It all started as a joke. It was a Saturday afternoon early my senior year, and I was a fresh, bright-eyed 16 year old girl that had no idea what it was like to be a high school legend. My friends and I sat in a Dunkin Donuts that was next to our high school. We had been at the school since early that morning to set up for a Thespian President's Brunch. Our conversations were like any normal conversation between a bunch of teenagers— vulgar and stupid. My friend, Jessica, who was in the same grade as me and now spends her time going to small coffee shops around Florida, raised this question: “Doesn’t it kind of bother you guys that we haven’t really made our mark at this school?” She was right, it did kind of bother me, and by the way, our other friends suddenly went quiet and told me that it kind of bothered them, too. However, it wasn’t something I was actively thinking about, my “mark” at the school. I was already pretty well known at my school, I had gone to a lot of parties, I used to play sports and I was very active in my school’s theatre program. “You know what would be funny?” I said. “If I got a tattoo on my ass that says ‘ASS’.” My friends laughed, made their own jokes about it and then moved on from the matter. A lightbulb went off in my head – that’s how I was going to do it, that’s how I was going to make my mark. I was going to become the Girl with the Ass Tattoo.

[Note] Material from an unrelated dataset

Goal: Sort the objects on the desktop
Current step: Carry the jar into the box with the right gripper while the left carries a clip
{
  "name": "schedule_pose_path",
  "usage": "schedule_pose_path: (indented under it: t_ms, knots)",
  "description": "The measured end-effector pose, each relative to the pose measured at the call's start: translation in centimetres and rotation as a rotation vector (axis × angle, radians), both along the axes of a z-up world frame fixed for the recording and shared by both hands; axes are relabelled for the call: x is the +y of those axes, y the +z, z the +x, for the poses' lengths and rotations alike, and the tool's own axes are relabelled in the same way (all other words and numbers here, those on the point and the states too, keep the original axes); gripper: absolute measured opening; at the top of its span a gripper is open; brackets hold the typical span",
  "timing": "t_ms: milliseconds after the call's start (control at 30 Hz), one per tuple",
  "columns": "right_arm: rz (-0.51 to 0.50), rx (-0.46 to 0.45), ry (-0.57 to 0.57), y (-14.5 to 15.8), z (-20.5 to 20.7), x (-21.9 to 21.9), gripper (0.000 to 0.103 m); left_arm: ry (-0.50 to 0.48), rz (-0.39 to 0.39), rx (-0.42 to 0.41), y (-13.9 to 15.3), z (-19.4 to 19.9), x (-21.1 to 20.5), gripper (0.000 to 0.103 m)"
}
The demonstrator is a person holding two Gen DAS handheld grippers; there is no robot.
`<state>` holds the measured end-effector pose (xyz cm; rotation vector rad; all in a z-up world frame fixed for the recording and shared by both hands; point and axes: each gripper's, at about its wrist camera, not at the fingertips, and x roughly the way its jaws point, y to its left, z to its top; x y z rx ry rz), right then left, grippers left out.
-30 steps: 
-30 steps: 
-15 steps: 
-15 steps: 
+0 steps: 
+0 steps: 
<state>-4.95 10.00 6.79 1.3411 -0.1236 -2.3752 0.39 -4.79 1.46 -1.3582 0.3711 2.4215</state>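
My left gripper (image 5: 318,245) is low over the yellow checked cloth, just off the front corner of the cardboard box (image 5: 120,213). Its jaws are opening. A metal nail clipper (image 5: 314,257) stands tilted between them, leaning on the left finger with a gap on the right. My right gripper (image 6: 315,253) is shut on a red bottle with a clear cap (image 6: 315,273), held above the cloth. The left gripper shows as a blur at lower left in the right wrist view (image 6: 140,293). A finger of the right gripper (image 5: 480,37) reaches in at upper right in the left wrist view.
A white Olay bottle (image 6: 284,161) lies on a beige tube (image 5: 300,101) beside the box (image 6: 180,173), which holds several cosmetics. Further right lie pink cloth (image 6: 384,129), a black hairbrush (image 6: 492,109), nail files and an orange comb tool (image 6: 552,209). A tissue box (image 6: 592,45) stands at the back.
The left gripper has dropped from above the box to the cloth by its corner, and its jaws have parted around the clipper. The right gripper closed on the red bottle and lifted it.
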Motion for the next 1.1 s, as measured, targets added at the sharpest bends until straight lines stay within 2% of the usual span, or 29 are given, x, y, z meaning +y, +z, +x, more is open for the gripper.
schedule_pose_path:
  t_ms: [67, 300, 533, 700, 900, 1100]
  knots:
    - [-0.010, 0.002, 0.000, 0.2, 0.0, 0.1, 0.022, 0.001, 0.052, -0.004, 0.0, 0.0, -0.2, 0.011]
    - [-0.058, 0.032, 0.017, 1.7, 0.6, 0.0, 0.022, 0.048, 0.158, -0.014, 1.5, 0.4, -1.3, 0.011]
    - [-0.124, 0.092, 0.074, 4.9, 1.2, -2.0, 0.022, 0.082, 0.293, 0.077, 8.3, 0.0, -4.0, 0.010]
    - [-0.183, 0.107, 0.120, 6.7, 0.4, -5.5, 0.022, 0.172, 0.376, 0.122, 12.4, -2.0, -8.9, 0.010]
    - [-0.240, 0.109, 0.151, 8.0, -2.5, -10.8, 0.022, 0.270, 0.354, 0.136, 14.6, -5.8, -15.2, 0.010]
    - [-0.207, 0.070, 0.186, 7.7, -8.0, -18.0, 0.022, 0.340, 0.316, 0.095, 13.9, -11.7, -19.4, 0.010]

Earlier that day, while precariously stacking bagels in a pyramid, my friend Natalie told me that she had gotten a Stick-n-Poke kit for her birthday. For those who don’t know what a Stick-n-Poke is, it’s basically just a thick needle, like a sewing needle, and tattoo ink, and then you literally get stabbed hundreds of times with a sewing needle and kind of shady ink. Since I’m the Queen of Bad Ideas, I sent a message to Natalie offering 20 dollars and the rest of my iced coffee in exchange for the tattoo. She responded quickly with a cool, “Meet me in the parking lot.” Originally, I was going to excuse myself from the group I was with to go meet her, but Jessica insisted on coming with me. As we left the gas station Dunkin Donuts, which is as bad as it sounds, I knew the next time I returned, I was either going to be the funniest kid in school or a huge disappointment to my parents.
Over the years, I had become known for doing a lot of dumb things and for taking jokes way too far. My freshman year my friend challenged me to not use a spoon for a day, though, now that I think about it, I have no idea why he dared me to do that. Not only did I not use a spoon for an entire day, I have gone four years without using a single spoon. A few months after the spoon incident, my friends and I stole a lemon tree out of someone’s lawn because of a reason I can’t even remember. Last week I called a woman in a Trader Joe's parking lot a "precious bitch" after she lightly backed up into my car. So, me doing stupid things wasn’t out of the ordinary, but it was also never permanent. Spoon habits could break, lemon trees could be replaced and that woman has probably forgotten who I am by now. So I knew that me getting this tattoo was going to be pretty big.
Jessica and I met Natalie in the parking lot, who sat on the bumper of her mismatched colored car with the trunk open, showing off her kit. We were quickly faced with a problem, though. Where were we going to do this? We didn’t want to do it in the parking lot of the school since, because of the President’s Brunch and a soccer practice going on, there were a ton of people walking in and out of their cars at the time. “I know where we can go,” Natalie said, with a smirk that told me that we were going to do something even more stupid. Despite this, we all piled into Natalie’s car that we had lovingly nicknamed the "Deathtrap 2.0." Natalie’s grand idea on where to do the deed was the parking lot of an elementary school. We quickly came to the realization that the faculty were at the school that day because of a campus wide meeting, but none of us could think of anywhere else to go. I had no other choice but to get the word ‘ass’ tattooed on me in the same place that young minds were shaped.
I soon found myself in the backseat of a car, with my pants down and something poking me. It was oddly reminiscent of my freshman year of high school. I wish I could say the process was quick and I took it like a champ, but it wasn’t, and I didn’t. It took 20 minutes to tattoo three letters on my ass, and every time my friend would stab me with that sewing needle, a tiny yelp would come out of my mouth. For comparison, I recently got a tattoo done by a professional, meaning not by my idiot friend in the backseat of her car. It’s four words roughly the size of an index card on my right shoulder and it only took 15 minutes and hurt exponentially less.
Later that night, news broke, which meant that I had tweeted a now deleted picture of the tattoo and my classmates went absolutely wild about it. I had achieved my goal of being known in my high school for doing something absolutely crazy. Periodically throughout the rest of my senior year, people that I didn’t know would come up to me and say, “You’re the girl with the stupid tattoo, right?,” to which I would always reply with a gracious and over enthusiastic, “Yes I am!” A stupid joke made in a gas station Dunkin Donuts helped me achieve my goal of being the legendary Girl with the Ass Tattoo.